Print every line below without adding or leaving out a single word.

[[ Recorded data, beginning ]]

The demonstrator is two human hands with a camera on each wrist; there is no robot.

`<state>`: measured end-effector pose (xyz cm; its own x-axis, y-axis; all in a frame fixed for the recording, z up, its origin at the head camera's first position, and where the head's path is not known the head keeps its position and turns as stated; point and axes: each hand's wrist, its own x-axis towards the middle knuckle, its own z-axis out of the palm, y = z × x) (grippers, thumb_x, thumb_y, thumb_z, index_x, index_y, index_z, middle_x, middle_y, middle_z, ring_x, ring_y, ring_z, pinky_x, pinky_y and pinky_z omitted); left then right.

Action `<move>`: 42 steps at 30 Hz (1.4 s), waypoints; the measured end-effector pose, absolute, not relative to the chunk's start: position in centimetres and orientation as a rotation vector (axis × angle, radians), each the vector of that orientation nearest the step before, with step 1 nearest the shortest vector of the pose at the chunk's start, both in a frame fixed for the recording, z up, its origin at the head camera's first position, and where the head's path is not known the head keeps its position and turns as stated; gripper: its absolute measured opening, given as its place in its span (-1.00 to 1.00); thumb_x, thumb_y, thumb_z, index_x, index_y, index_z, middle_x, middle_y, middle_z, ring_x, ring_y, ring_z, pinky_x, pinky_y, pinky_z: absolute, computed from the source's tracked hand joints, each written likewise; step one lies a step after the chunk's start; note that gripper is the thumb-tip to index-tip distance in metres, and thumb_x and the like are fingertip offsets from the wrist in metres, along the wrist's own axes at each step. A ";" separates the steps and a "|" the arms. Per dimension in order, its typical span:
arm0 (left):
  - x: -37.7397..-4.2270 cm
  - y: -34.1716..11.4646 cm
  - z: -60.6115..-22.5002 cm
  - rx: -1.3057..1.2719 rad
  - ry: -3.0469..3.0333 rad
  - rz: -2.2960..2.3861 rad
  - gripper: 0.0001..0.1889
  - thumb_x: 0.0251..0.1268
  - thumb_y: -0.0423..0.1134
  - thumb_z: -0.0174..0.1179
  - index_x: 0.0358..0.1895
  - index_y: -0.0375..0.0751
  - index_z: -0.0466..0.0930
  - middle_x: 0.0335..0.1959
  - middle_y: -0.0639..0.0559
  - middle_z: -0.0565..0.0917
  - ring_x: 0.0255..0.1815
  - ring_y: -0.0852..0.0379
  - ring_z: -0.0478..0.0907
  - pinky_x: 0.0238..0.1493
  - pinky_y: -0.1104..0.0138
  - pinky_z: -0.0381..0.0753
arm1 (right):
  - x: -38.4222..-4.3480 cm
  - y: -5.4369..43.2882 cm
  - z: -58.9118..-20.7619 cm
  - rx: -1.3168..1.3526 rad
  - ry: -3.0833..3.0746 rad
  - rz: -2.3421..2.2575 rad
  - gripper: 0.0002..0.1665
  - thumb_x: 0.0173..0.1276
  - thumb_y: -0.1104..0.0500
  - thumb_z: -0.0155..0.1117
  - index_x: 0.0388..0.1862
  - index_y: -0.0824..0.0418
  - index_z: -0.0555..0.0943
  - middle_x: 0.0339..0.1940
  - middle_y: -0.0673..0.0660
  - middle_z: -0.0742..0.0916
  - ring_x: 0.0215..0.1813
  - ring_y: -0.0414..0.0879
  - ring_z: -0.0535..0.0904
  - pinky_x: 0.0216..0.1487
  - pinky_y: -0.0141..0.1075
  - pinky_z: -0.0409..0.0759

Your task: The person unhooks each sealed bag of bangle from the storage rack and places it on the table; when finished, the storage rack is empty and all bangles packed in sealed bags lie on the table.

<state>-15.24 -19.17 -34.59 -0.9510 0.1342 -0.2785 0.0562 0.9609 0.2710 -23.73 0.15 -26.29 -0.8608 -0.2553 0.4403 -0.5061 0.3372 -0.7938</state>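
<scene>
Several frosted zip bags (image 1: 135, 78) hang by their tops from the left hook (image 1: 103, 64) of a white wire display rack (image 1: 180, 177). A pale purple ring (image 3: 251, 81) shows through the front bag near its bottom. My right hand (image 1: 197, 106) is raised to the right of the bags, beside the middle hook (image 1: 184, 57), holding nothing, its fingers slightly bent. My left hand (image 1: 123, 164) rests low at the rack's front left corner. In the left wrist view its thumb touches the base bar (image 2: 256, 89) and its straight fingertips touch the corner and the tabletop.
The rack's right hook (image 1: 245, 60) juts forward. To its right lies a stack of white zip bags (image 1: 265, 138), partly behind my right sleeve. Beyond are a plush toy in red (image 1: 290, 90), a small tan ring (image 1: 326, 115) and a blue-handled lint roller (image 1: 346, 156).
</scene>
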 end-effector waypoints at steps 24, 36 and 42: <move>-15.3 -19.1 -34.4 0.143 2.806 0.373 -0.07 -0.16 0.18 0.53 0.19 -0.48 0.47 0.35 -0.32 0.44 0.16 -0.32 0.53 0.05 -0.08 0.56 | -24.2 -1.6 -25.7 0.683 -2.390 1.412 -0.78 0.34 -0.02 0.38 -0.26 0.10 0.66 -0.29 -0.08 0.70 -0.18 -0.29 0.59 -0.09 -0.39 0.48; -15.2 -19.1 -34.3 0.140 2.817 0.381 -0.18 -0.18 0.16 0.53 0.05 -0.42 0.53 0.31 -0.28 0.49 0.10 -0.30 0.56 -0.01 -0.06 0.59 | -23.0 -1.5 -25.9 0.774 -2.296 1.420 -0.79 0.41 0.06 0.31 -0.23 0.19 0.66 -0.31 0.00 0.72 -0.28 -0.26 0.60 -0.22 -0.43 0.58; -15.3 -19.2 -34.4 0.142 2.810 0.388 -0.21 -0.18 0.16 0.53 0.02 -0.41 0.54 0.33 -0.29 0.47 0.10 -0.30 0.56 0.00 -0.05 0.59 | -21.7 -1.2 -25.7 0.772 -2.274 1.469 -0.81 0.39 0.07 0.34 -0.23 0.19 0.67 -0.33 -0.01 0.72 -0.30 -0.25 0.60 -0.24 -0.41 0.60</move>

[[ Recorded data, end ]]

▶ Task response
The demonstrator is two human hands with a camera on each wrist; there is no robot.

`<state>`: measured end-effector pose (xyz cm; its own x-axis, y-axis; all in a frame fixed for the recording, z up, its origin at the head camera's first position, and where the head's path is not known the head keeps its position and turns as stated; point and axes: each hand's wrist, its own x-axis towards the middle knuckle, its own z-axis out of the palm, y = z × x) (grippers, thumb_x, thumb_y, thumb_z, index_x, index_y, index_z, middle_x, middle_y, middle_z, ring_x, ring_y, ring_z, pinky_x, pinky_y and pinky_z omitted); left then right.

Action `<move>`: 42 steps at 30 Hz (1.4 s), waypoints; the measured end-effector pose, absolute, not relative to the chunk's start: position in centimetres and orientation as a rotation vector (axis × angle, radians), each the vector of that orientation nearest the step before, with step 1 nearest the shortest vector of the pose at the chunk's start, both in a frame fixed for the recording, z up, its origin at the head camera's first position, and where the head's path is not known the head keeps its position and turns as stated; gripper: its absolute measured opening, given as its place in its span (-1.00 to 1.00); thumb_x, thumb_y, thumb_z, index_x, index_y, index_z, middle_x, middle_y, middle_z, ring_x, ring_y, ring_z, pinky_x, pinky_y, pinky_z: absolute, computed from the source's tracked hand joints, each written likewise; step one lies a step after the chunk's start; note that gripper is the thumb-tip to index-tip distance in metres, and thumb_x and the like are fingertip offsets from the wrist in metres, along the wrist's own axes at each step. A ";" separates the steps and a "|" the arms. Per dimension in order, its typical span:
arm0 (left):
  - x: -37.7397..-4.2270 cm
  - y: -34.1716..11.4646 cm
  - z: -60.6115..-22.5002 cm
  - rx: -1.3057..1.2719 rad
  - ry: -3.0469..3.0333 rad
  - rz: -2.2960..2.3861 rad
  - gripper: 0.0001..0.1889
  - thumb_x: 0.0251..0.1268
  - thumb_y: -0.0423..0.1134
  - thumb_z: -0.0174..0.1179
  - index_x: 0.0358..0.1895
  - index_y: -0.0375..0.0751
  - index_z: -0.0466..0.0930
  - middle_x: 0.0335..0.1959
  - middle_y: -0.0639..0.0559
  - middle_z: -0.0565..0.0917
  - ring_x: 0.0255..0.1815
  - ring_y: -0.0852..0.0379
  - ring_z: -0.0478..0.0907
  - pinky_x: 0.0238..0.1493
  - pinky_y: -0.1104..0.0138
  - pinky_z: -0.0381..0.0753
arm1 (right):
  - x: -38.4222..-4.3480 cm
  - y: -5.4369..43.2882 cm
  - z: -58.9118..-20.7619 cm
  - rx: -1.3168..1.3526 rad
  - ry: -3.0833..3.0746 rad
  - rz: -2.3421..2.2575 rad
  - gripper: 0.0002..0.1665
  - thumb_x: 0.0173..0.1276
  - thumb_y: -0.1104..0.0500
  - thumb_z: -0.0155..0.1117
  - index_x: 0.0388..0.1862
  - index_y: -0.0824..0.0418
  - index_z: -0.0555..0.0943
  - middle_x: 0.0339..0.1940
  - middle_y: -0.0673..0.0660
  - middle_z: -0.0742..0.0916
  - ring_x: 0.0215..0.1813
  - ring_y: -0.0414..0.0879
  - ring_z: -0.0535..0.0904
  - pinky_x: 0.0216..0.1487
  - pinky_y: -0.0141..0.1075
  - pinky_z: -0.0409..0.0759

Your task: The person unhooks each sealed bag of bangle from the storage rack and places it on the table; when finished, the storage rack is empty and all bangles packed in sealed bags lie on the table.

<state>-15.24 -19.17 -34.59 -0.9510 0.1342 -0.2785 0.0562 0.9609 0.2710 -23.73 0.15 -26.29 -0.8608 -0.2553 0.4403 -0.5061 0.3372 -0.7938</state>
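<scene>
Several frosted zip bags (image 1: 135, 78) hang by their tops from the left hook (image 1: 103, 64) of a white wire display rack (image 1: 180, 177). A pale purple ring (image 3: 251, 81) shows through the front bag near its bottom. My right hand (image 1: 197, 106) is raised to the right of the bags, beside the middle hook (image 1: 184, 57), holding nothing, its fingers slightly bent. My left hand (image 1: 123, 164) rests low at the rack's front left corner. In the left wrist view its thumb touches the base bar (image 2: 256, 89) and its straight fingertips touch the corner and the tabletop.
The rack's right hook (image 1: 245, 60) juts forward. To its right lies a stack of white zip bags (image 1: 265, 138), partly behind my right sleeve. Beyond are a plush toy in red (image 1: 290, 90), a small tan ring (image 1: 326, 115) and a blue-handled lint roller (image 1: 346, 156).
</scene>
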 end-effector waypoints at steps 24, 36 and 42: <move>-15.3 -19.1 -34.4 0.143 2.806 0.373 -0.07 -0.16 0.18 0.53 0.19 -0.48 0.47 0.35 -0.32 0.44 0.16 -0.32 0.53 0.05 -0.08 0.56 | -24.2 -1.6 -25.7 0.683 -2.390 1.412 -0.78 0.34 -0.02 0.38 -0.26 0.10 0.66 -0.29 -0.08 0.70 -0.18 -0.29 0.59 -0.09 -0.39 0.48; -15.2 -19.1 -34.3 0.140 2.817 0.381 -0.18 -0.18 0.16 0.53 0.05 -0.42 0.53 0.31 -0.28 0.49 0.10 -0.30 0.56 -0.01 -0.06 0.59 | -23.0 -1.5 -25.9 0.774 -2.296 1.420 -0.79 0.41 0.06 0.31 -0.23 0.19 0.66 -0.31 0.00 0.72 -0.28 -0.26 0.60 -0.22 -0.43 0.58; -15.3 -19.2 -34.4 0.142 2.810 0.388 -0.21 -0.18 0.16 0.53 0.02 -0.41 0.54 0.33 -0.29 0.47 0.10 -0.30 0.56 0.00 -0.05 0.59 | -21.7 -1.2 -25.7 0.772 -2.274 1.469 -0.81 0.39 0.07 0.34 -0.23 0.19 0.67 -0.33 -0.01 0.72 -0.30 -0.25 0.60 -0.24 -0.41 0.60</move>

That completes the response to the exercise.